Date of Award

1986

Document Type

Dissertation

Degree Name

Doctor of Philosophy (PhD)

Department

Electrical and Computer Engineering

Abstract

An electronic compensator is described that is capable of compensating the reactive current drawn by arc furnaces and other nonlinear, time-varying loads. Consisting of three independent single-phase pulse-width modulated (PWM) inverters, along with appropriate controller and detector stages, the proposed compensator responds quickly to sudden load changes and compensates the reactive current drawn by the load. Unlike conventional static var compensators, the electronic compensator can also supply the active current demanded by the load if an energy source independent of the utility is available. Simulations are conducted, including the modelling of the furnace current and voltage waveforms during the early stage of scrap melting, in order to determine the effectiveness of several suggested detection methods that can be used to separate the active and reactive components of the furnace current. Actual waveforms observed on an arc furnace are included that corroborate the computer modelling. Comparisons are made between a voltage source inverter that uses a fast SCR as the main switching device and one that uses a GTO. Various characteristics of the two inverters are discussed, such as the switching device losses and the snubber circuit losses.
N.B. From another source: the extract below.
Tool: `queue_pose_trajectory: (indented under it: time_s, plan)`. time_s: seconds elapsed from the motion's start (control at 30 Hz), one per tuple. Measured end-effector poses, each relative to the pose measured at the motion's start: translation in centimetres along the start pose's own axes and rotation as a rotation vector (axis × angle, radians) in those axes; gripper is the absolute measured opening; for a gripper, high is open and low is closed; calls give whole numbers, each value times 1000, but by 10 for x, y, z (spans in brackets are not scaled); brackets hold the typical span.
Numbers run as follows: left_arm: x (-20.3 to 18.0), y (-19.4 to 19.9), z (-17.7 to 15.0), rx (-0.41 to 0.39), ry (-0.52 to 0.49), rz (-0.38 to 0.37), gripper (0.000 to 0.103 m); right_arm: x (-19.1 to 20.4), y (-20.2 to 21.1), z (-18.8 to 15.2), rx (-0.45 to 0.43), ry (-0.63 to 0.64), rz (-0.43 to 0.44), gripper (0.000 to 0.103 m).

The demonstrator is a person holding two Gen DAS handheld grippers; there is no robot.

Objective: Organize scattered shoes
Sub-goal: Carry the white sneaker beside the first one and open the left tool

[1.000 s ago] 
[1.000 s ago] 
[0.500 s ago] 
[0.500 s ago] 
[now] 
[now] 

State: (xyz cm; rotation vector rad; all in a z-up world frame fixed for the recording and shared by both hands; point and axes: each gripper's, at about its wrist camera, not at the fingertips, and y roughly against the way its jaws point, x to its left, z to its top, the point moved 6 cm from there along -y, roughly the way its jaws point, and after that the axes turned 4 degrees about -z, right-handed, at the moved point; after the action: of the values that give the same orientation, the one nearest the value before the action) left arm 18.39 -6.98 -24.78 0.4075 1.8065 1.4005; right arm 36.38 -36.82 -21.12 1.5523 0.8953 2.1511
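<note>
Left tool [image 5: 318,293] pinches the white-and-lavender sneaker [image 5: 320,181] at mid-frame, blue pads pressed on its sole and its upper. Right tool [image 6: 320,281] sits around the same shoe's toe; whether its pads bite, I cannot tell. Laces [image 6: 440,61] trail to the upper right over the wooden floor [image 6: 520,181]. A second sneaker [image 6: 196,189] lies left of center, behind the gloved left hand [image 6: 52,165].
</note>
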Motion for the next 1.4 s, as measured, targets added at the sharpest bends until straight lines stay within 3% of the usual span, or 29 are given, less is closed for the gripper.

The design of the GTO gate drive circuit is described. Test results from two constructed inverters are given. A low-pass filter is required to attenuate the high frequency harmonic currents generated by the PWM inverter. The design of the filter is discussed and an example of a minimum-size filter is illustrated. In addition, the use of the modified unipolar control strategy, which is novel in the design of the compensator, doubles the effective switching frequency and thereby further reduces the size of the low-pass filter. The design ideas presented in this research are applied in the construction of a small-scale electronic compensator. Experimental results indicate that the electronic compensator can accurately compensate an arc furnace.